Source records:
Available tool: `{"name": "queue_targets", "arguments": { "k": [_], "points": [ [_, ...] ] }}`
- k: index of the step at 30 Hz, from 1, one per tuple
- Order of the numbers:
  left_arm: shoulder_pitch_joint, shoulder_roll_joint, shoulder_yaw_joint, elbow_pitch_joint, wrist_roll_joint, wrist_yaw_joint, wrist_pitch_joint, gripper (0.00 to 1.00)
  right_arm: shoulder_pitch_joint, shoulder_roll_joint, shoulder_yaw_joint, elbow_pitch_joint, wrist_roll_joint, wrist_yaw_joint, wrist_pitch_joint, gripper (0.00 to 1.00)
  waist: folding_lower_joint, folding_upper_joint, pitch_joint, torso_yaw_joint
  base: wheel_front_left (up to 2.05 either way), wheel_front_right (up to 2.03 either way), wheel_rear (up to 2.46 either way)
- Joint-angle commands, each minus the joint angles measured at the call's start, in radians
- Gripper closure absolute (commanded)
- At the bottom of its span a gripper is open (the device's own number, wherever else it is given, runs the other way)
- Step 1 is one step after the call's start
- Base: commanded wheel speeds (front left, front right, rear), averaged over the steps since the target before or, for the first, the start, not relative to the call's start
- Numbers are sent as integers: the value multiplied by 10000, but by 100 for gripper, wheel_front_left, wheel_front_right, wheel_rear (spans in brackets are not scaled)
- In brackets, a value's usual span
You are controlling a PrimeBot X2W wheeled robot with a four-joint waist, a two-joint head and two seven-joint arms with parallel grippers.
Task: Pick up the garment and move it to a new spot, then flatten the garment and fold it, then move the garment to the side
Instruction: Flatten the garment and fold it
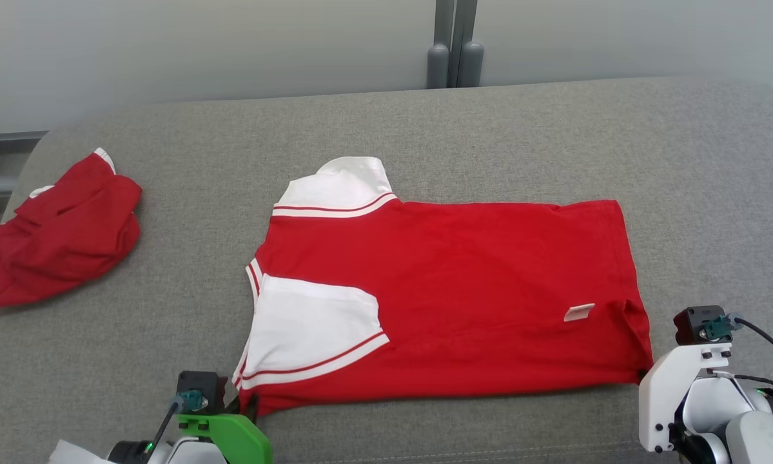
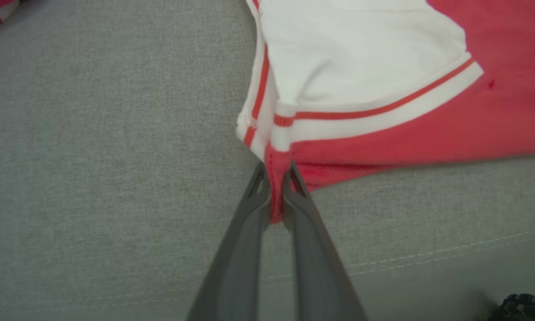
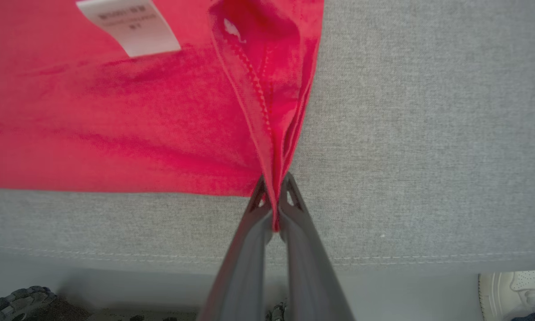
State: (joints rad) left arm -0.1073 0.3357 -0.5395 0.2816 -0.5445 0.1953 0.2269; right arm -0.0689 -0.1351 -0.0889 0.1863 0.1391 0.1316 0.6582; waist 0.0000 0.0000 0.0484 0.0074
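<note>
Here, the grey fabric-covered desk (image 1: 489,129) spreads across the head view; the garment (image 1: 476,277), a red shirt with white sleeves, lies spread flat at its middle, close to the near edge, sleeve end toward the robot's left and hem toward its right; a second red garment (image 1: 57,238) sits crumpled well apart at the far left; the left tool (image 2: 275,171) is clamped on the shirt's near left corner, just below the striped cuff of the near white sleeve (image 1: 315,328); the right tool (image 3: 274,183) is pinched together on the near right hem corner, red cloth bunched between its fingers; a small white label (image 3: 131,26) lies on the red fabric near that corner; a white shoe (image 3: 512,287) shows below the desk edge.
</note>
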Motion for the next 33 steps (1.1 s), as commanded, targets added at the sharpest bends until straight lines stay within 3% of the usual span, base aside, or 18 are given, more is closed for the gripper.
{"name": "queue_targets", "arguments": {
  "k": [1, 10, 18, 24, 33],
  "points": [
    [207, 76, -21, -24, 82, 101, -51, 0, 169, 7, 6, -107, -83, -18, -183, 0, 0, 0, -25, 0, 0, 0, 0],
    [482, 71, -52, 90, 325, 352, -767, 0, 806, 147, -169, -112, -253, -16, -1202, 0, 0, 0, -405, 94, 0, 0, 0],
    [618, -14, 120, -116, 682, 267, -2957, 0, 1164, 503, -721, -387, -302, -16, -3316, 0, 0, 0, -802, 270, 0, 0, 0],
    [828, -306, 701, -435, 525, 483, -4516, 0, 1307, 793, -952, -573, 75, -16, -5063, 0, 0, 0, -1058, 336, 0, 0, 0],
    [1237, -672, 1709, -1154, 572, 769, -4933, 0, 1345, 834, -557, -449, 599, -15, -6491, 0, 0, 0, -1458, 498, 0, 0, 0]
  ]
}}
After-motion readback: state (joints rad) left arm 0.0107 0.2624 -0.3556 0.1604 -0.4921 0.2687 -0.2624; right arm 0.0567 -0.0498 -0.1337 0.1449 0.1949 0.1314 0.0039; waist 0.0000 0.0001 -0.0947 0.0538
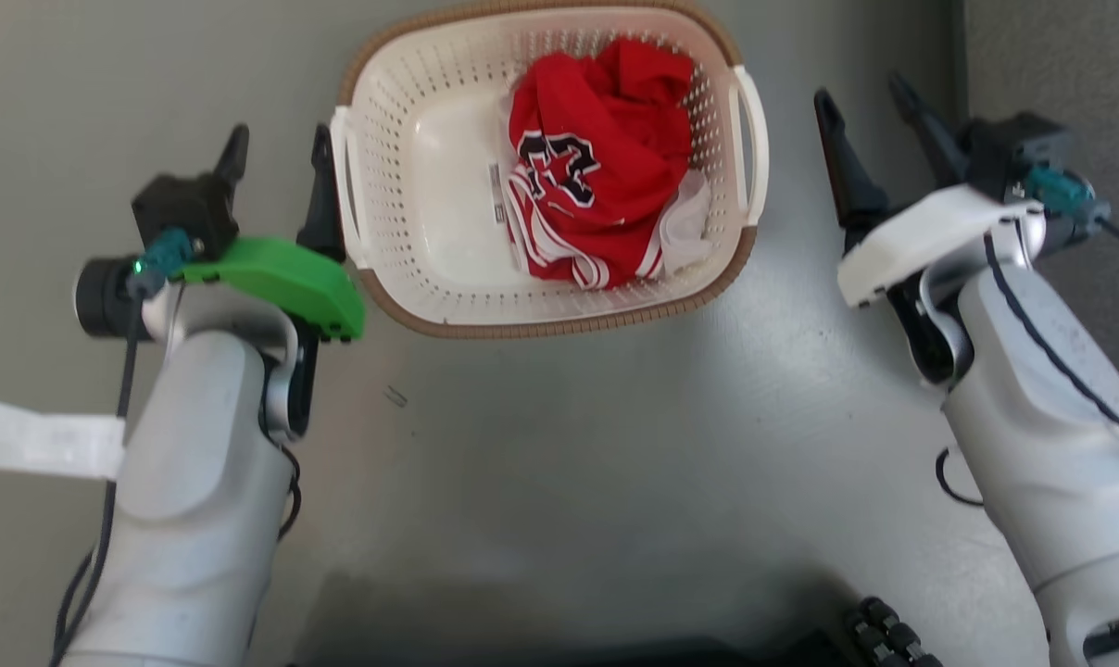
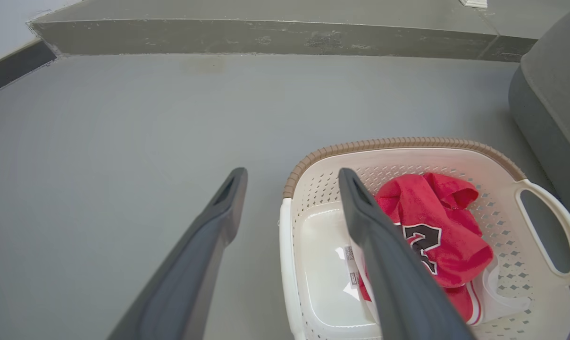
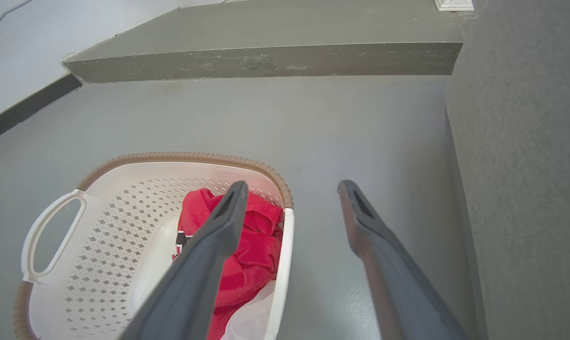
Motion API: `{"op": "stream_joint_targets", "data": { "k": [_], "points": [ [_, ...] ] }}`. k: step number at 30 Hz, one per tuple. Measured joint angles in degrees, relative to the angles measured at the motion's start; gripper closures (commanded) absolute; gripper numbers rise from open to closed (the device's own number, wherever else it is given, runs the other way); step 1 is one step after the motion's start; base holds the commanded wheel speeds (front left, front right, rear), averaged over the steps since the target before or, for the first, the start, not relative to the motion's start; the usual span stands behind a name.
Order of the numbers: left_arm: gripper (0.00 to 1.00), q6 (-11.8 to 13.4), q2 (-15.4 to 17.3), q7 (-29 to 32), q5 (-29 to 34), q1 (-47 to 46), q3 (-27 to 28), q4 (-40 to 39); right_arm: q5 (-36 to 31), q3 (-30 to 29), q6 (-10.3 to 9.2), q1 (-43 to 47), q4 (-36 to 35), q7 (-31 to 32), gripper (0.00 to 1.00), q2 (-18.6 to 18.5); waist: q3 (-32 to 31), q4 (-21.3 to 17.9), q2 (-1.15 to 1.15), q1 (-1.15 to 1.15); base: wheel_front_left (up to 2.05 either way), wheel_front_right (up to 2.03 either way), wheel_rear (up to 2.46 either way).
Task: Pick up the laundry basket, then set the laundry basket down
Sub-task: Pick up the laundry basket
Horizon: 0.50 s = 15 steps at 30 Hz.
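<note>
The laundry basket (image 1: 430,306) sits on the grey floor, cream-white and perforated with a brown woven-look rim and white side handles; a red jersey (image 1: 597,157) lies in its right half. My left gripper (image 1: 280,139) is open just left of the basket's left handle (image 1: 342,185), its right finger close beside it. In the left wrist view the basket (image 2: 540,222) lies right of the gripper (image 2: 292,177). My right gripper (image 1: 863,93) is open, a short way right of the right handle (image 1: 752,139). From the right wrist, the basket (image 3: 54,226) lies left of the gripper (image 3: 292,188).
A raised grey step (image 2: 266,38) runs across the far end of the floor. A grey upholstered piece (image 3: 525,165) stands along the right side, close to my right arm. A white strip (image 1: 41,445) crosses the left arm. Dark robot base (image 1: 615,639) shows at the bottom.
</note>
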Motion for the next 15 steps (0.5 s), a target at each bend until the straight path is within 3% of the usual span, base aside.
{"op": "stream_joint_targets", "data": {
  "k": [15],
  "points": [
    [0.0,-2.16,-0.31,3.04,-1.51,-9.53,-0.08,9.66,-0.47,2.78,0.98,-8.46,8.68,0.0,0.0,2.29,9.82,-1.55,0.0,0.0,0.0,0.0,0.0]
  ]
}}
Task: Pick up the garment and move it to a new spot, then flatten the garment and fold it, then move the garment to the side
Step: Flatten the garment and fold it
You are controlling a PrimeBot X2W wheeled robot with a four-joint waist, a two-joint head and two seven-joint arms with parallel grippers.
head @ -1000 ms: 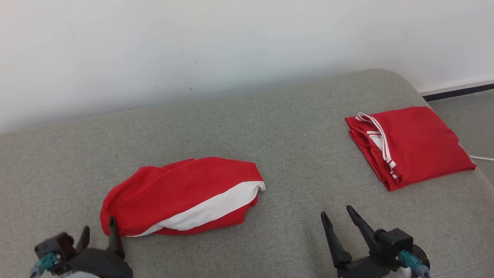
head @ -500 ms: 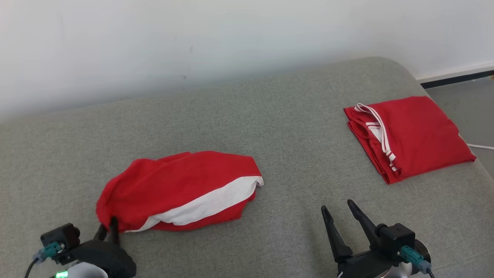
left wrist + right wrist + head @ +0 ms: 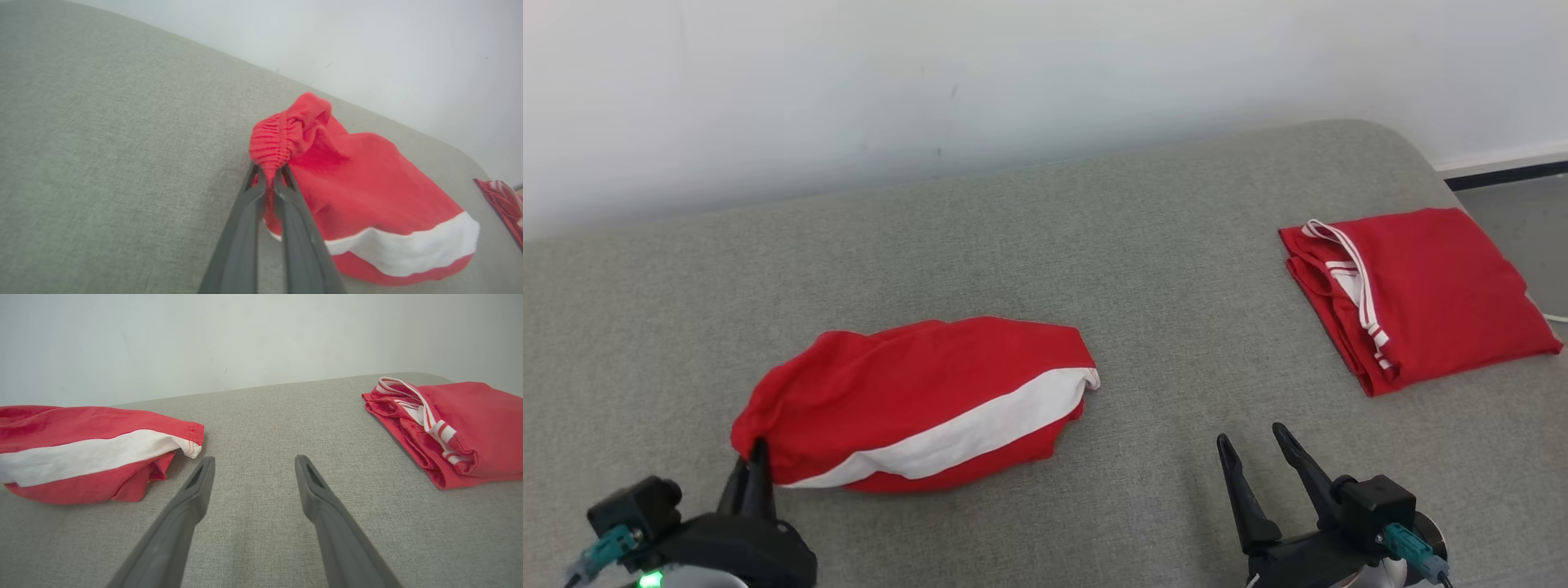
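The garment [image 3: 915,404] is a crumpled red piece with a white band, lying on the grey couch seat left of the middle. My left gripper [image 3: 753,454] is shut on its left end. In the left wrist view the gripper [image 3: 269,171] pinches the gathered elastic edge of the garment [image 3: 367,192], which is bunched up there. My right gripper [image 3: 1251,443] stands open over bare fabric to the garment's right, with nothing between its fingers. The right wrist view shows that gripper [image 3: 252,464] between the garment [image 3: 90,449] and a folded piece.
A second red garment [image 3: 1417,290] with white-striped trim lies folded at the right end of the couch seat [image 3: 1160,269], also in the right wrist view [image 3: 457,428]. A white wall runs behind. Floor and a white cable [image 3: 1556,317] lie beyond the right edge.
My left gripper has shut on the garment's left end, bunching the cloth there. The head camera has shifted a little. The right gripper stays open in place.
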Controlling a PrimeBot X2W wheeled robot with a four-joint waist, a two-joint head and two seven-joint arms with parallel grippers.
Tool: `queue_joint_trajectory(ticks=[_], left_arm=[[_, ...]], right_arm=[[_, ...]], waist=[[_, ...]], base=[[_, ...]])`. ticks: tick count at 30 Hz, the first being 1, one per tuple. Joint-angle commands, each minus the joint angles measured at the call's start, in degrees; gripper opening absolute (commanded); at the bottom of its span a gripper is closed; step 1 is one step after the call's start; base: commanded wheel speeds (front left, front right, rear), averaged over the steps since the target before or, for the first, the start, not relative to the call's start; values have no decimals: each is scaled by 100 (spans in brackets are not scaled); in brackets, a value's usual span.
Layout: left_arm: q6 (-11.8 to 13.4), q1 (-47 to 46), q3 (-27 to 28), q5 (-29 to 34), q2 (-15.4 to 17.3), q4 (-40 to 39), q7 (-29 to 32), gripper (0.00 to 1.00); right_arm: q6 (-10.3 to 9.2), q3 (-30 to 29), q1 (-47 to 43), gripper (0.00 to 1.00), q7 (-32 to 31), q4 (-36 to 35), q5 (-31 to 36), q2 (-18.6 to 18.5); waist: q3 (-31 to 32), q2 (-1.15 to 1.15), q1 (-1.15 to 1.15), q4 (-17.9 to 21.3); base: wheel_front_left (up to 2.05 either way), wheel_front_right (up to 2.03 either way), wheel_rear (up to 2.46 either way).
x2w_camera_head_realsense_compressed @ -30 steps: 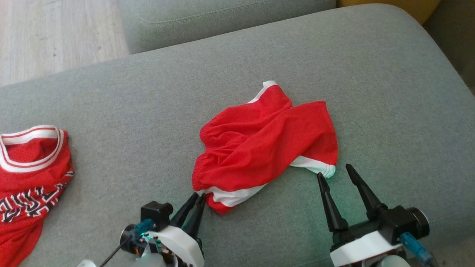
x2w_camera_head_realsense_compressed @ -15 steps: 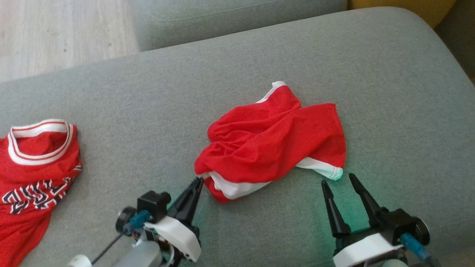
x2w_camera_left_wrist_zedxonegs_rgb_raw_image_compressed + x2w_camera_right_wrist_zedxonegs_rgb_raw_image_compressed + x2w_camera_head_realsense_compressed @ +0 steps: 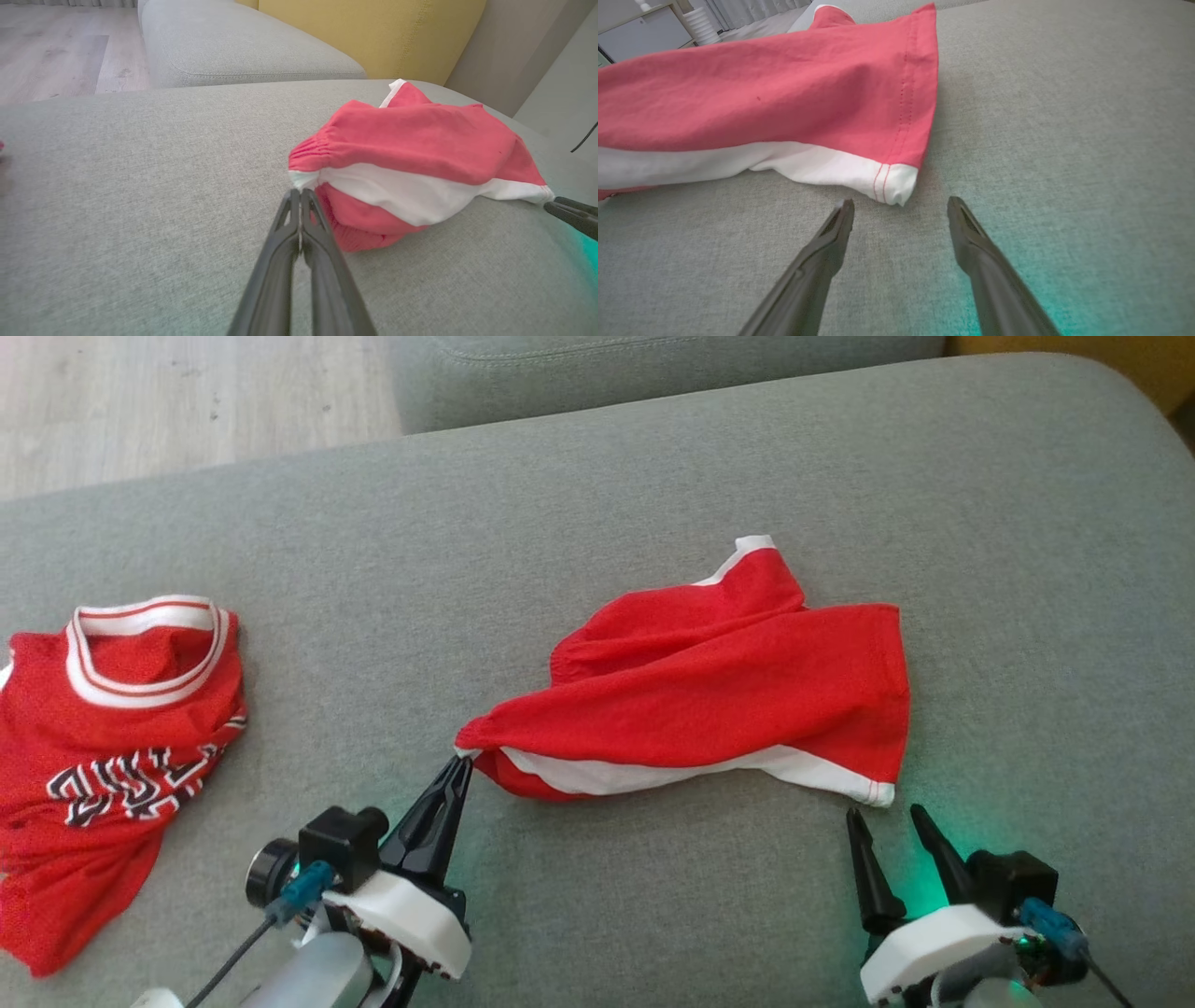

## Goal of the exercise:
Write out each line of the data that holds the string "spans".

## Final answer:
- Numbers are sent as integers: the value multiplied by 10000, but by 100 for gripper, wheel_front_left, wheel_front_right, wheel_rear (spans in brackets are not scaled)
Tool: `queue_joint_trajectory(ticks=[_], left_arm=[[_, ...]], right_arm=[[_, ...]], waist=[[_, ...]], base=[[_, ...]])`. ticks: tick count at 30 Hz, the first being 1, one per tuple. Joint-angle commands, each minus the joint angles measured at the call's start, in degrees; gripper opening absolute (commanded); at the bottom of its span a gripper is closed; step 1 is one step after the call's start; base: commanded wheel speeds (front left, front right, rear), averaged over the steps since the target before or, for the first, the start, not relative to the call's start; values have no decimals: each is scaled by 100 (spans in brackets are not scaled); in brackets, a value's usual span.

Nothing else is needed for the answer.